The second, ecosystem term together with its explanatory sub-concepts place and niche describes how such hybrid geographical places and participatory software environments together with their users also represent a complex functional system. Place is a personally meaningful spot in the surrounding environmental space. The place involves conceptual construction and knowledge building. The augmented concept of place not only refers to a geo-position, but to the holistic conglomeration of events, objects, emotions and actions of an individual in the place, and includes both natural, e.g. geographical elements. In our experiment we constructed a setting in which individuals defined places by associating artifacts such as impressions, historical content, images etc. with geographical locations. A feasible method of associating contextual metadata with space information is artifact-centered, in which the contextual annotation is added to the artifacts that are simultaneously geo-located.
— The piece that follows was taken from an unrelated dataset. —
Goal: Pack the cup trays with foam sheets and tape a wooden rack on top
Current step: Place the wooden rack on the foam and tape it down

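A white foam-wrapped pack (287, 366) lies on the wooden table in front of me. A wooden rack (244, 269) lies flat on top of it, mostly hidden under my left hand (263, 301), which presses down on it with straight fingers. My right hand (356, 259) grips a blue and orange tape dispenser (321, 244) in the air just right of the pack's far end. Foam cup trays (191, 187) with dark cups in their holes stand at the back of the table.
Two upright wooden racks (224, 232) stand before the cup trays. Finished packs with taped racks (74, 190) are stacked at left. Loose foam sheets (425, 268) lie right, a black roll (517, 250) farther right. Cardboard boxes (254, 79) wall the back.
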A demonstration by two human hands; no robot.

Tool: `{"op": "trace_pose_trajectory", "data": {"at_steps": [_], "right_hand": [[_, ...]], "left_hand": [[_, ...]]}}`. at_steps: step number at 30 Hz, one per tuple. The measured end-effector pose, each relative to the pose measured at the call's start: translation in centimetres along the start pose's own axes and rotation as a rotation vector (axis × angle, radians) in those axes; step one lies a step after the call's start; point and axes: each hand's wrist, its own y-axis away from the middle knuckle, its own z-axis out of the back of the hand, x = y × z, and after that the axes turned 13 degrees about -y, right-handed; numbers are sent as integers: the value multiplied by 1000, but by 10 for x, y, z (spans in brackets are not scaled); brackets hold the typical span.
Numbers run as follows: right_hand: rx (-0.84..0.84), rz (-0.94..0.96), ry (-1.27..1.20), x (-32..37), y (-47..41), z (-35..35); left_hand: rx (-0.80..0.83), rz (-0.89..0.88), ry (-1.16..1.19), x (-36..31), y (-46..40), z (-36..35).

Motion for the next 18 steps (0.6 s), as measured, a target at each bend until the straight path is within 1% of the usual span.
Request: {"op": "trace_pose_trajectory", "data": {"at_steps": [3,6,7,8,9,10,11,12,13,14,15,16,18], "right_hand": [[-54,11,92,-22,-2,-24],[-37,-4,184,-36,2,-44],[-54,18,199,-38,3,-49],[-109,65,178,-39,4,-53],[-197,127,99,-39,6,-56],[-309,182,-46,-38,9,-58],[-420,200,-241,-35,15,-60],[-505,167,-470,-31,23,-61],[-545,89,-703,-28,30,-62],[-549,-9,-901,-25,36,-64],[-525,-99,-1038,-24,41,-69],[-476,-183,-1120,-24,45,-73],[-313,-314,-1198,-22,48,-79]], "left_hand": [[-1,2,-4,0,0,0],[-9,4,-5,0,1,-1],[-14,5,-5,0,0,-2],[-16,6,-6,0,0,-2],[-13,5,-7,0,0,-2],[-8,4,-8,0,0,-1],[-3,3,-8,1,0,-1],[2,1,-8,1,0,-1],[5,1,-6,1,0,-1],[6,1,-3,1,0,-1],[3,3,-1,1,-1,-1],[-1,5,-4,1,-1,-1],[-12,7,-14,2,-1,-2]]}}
With tags, that is, descriptive terms associated with content items by members of the community, geographical positions can be related with meanings and activities shared by the members, and places can be searched by such aspects.

It is possible to create immediately such locative content using GPS-equipped mobile devices that are situated simultaneously in a physical and a virtual environment (Tuters & Varnelis, 2006). Locative content can also be accessed from virtual environment and used to trigger social interactions with a place (Tuters & Varnelis, 2006; Kaipainen & Pata, 2007). Many common social Web applications have integrated locative functionalities, e.g. Flickr.com, Google.maps.com, Brightkite.com, while most of the blogs and wikis still lack this possibility. For a community this kind of link between geographical and virtual spaces and meanings is a way to build their identity, determine their particular territory as a place, and distinguish themselves from other communities. Notable is, that this community territory is not defined only by their location in geographical or software places. This territory is also defined by meaning- and activity aspects, which bring in extra dimensions to the space. For marking this abstract space we can use niche term.

Key Terms in this Chapter

Ontocoordinate: An ontocoordinate is the position of an entity on an ontodimension and expresses a value and descriptive feature associated to the entity.

Perspective: Perspective is a personal perception of ontodimensions that can be fixed with ontocoordinates in an ontological space.

Ontospace: An ontospace is a spatial ontology – it is a flexible set of metadata that describes a domain of information by means of spatially conceptualized ontodimensions. Ontospace provides one representation of hybrid ecosystem.

Ontodimension: An ontodimension corresponds to a descriptive feature of an entity within a domain of information, also interpretable as class membership.

Swarm: A swarm is a community of an hybrid ecosystem in which every participant is responsible for its individual actions and relies on reading the signals from the ecosystem and from the swarm members, which causes the emergence of shared intelligence and enables swarms to accomplish global tasks and form complex patterns through simple local interactions of autonomous agents.

Hybrid Ecosystem: Hybrid ecosystem is an ecologist view to the dynamic system consisting of an augmented space in which activities of people with various artifacts in geographical locations using participatory social software create a feedback loop to this space that influences the evolution of communities and determines their interaction in this space.

Niche: Niche is a range of perspectives of the community members that define a subspace in a hybrid ecosystem, where a particular community can be effective in taking actions.